The small tortoiseshell (Aglais urticae) is in a very sad decline. Whereas once it was one of our most common and best-loved garden butterflies, it is now in danger of following its cousin the large tortoiseshell (Nymphalis polychloros) into extinction in the UK at least. Hang on a bit, did I say extinction?

The thylacine was once described as being the healthiest extinct animal alive. The same could probably be said about the British large tortoiseshell. It has bred at least once in South Devon in recent years, and on 14th March one was seen and photographed in Central Park, Plymouth. This is not bad for an animal which has supposedly been extinct in the UK for the last 50 years.

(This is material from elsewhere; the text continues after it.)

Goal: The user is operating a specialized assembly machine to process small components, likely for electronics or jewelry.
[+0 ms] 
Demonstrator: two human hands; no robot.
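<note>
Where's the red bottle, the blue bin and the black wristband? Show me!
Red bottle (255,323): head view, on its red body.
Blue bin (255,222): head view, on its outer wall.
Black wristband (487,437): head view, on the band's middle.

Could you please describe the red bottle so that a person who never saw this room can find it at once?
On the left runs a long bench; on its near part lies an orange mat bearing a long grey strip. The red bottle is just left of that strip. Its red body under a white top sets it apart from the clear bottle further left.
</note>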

A week or so ago another extremely rare visitor, the long-tailed blue (Lampides boeticus) was seen in Hampshire. These remarkably widespread butterflies are found around much of the globe and are known to be great travellers. Whereas many Nymphalid butterflies are known for migrating (red admirals and painted ladies for example) I believe that the tortoiseshell species are far more sedentary. Are the large tortoiseshells which are now seen every year in the southern part of the UK, vagrants like the long-tailed blue or are they the rump of the indigenous population? In recent years we have seen how pine martens and polecats, two species which were popularly believed to have been hunted to extinction over a century ago, not only are re-colonising their former haunts, but actually never left. Could the same be the case with the large tortoiseshell?

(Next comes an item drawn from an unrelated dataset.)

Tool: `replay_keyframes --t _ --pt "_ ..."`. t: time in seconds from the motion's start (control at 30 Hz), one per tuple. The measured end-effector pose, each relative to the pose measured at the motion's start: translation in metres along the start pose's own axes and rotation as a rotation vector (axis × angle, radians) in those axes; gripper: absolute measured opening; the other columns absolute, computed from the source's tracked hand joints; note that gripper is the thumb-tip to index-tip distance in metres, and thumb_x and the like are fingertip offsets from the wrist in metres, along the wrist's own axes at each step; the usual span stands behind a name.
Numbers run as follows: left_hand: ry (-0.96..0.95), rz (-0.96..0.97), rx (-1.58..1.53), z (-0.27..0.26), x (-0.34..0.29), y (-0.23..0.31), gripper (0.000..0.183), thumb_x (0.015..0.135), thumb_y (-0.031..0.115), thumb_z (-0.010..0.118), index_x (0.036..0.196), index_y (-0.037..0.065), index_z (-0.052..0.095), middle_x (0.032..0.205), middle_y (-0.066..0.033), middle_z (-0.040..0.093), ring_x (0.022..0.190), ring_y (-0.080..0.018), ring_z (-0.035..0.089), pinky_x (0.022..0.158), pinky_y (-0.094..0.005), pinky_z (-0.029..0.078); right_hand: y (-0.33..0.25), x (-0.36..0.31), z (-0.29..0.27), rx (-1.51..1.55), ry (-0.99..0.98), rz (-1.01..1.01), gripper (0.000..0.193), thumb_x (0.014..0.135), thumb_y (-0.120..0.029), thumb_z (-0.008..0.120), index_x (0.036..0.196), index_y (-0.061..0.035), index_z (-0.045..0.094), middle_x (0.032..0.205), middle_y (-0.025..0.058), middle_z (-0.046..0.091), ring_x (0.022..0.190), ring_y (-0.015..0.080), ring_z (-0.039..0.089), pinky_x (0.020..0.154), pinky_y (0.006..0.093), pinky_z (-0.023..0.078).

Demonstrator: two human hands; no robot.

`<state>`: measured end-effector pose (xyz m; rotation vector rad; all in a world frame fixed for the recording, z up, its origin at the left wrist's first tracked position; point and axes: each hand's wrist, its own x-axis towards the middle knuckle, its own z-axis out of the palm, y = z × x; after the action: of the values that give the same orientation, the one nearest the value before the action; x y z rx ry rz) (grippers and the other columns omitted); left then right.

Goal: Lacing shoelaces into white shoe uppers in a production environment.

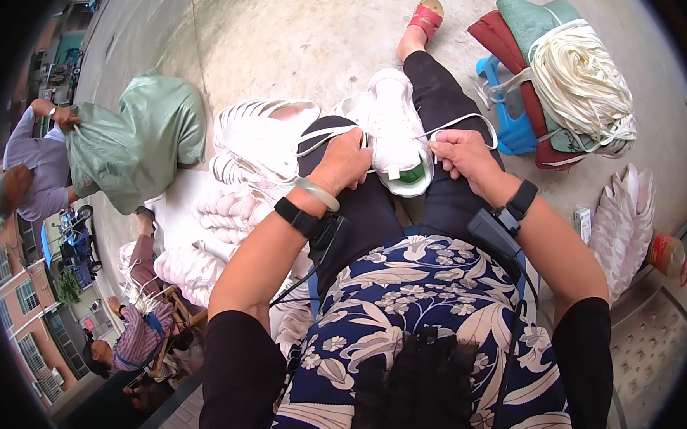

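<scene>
Head view: both hands (345, 160) (469, 156) pinch laces (477, 116) at edges of the shoe (394, 108), floor (306, 42) beyond.

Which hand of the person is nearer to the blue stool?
Right. The right hand is just left of the blue stool; the left hand is farther left, across the white shoe.

At two o'clock, a blue stool (516, 132), bearing dark-red fabric (496, 39) and green fabric (523, 23); at three, a plastic bottle (665, 255); toward four, a patterned metal surface (652, 332). At eight, a co-worker in stripes (141, 334); near nine, a blue vehicle (78, 243); at ten, a green sack (122, 148), grasped by a person in grey (42, 156).
</scene>
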<state>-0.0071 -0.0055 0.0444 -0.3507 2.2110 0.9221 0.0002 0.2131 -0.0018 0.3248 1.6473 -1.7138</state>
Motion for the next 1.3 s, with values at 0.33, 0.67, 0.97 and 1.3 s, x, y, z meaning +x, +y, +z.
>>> replay_keyframes --t 0.33,0.67,0.97,1.3 --pt "0.165 -0.002 -0.128 0.003 0.017 0.002 0.017 0.085 0.016 0.049 0.083 0.0 0.05 0.055 -0.0073 0.054 0.039 -0.0132 0.051 0.034 -0.0256 0.038 0.009 0.03 0.011 0.144 0.161 -0.164 0.008 0.084 -0.01 0.058 0.081 -0.0022 0.059 0.068 0.0028 0.06 0.055 0.0053 0.055 0.045 0.0165 0.042" --pt "0.28 0.145 -0.514 0.008 0.009 -0.027 0.021 0.086 0.021 0.058 0.072 0.006 0.054 0.061 -0.0005 0.053 0.04 -0.0059 0.046 0.035 -0.0182 0.034 0.01 0.033 0.016 0.058 0.201 -0.182 0.009 0.085 -0.011 0.057 0.082 -0.0029 0.059 0.067 0.0011 0.058 0.054 0.0039 0.053 0.043 0.016 0.041" --pt "0.195 0.076 -0.807 0.004 0.006 -0.022 0.015 0.085 0.01 0.056 0.073 0.001 0.056 0.066 -0.0071 0.06 0.05 -0.0111 0.059 0.043 -0.0199 0.047 0.019 0.04 0.02 0.041 0.281 -0.246 0.011 0.081 -0.009 0.059 0.077 0.0002 0.057 0.059 0.0066 0.058 0.047 0.0091 0.054 0.041 0.0245 0.043" --pt "0.14 0.052 -0.64 0.012 0.016 -0.023 0.013 0.085 0.008 0.055 0.076 -0.001 0.055 0.067 -0.0084 0.059 0.051 -0.0127 0.059 0.043 -0.0212 0.047 0.012 0.04 0.021 -0.729 0.398 -0.585 0.02 0.077 -0.02 0.059 0.071 -0.002 0.053 0.072 0.0174 0.058 0.072 0.038 0.056 0.065 0.0448 0.043"
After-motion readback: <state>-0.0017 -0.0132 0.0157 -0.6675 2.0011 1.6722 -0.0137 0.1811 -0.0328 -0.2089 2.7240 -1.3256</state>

Or could they be the result of unofficial re-introduction programmes? If so, bravo to everybody who is responsible. Whilst on the subject of unofficial re-introductions, the latest edition of the Devon Butterfly Conservation Newsletter, from which I got hold of the Plymouth sightings, also describes – in passing – the sighting of a swallowtail in South Yorkshire in the early ‘60s. My friend and colleague Richard Freeman, who shows no great interest in butterflies, (they are not big enough, dangerous enough or gothic enough) tells me that he has seen them in both Leeds and Nuneaton. Are such sightings the results of another artificial introduction?

During my researches into the history of British butterflies it turns out that the swallowtails that used to live in the Thames Valley behave completely differently to those last remnants of Papilio maechon britannicus which are found to this day in East Anglia. They weren’t marsh dwellers, and they didn’t have such a specialised food plant. Is it possible that because:

a. we live in a society which is becoming increasingly urbanised and divorced from the natural world, and

b. because the concept that British swallowtails only live in East Anglian marshes is so ingrained in us that we don’t both to look for them anywhere else, that there might actually be a few isolated pockets of non marsh-dwelling swallowtail in the Midlands and north of England?

I think, now, you can see why I have been writing a cryptozoological tome on British butterflies for the last five years.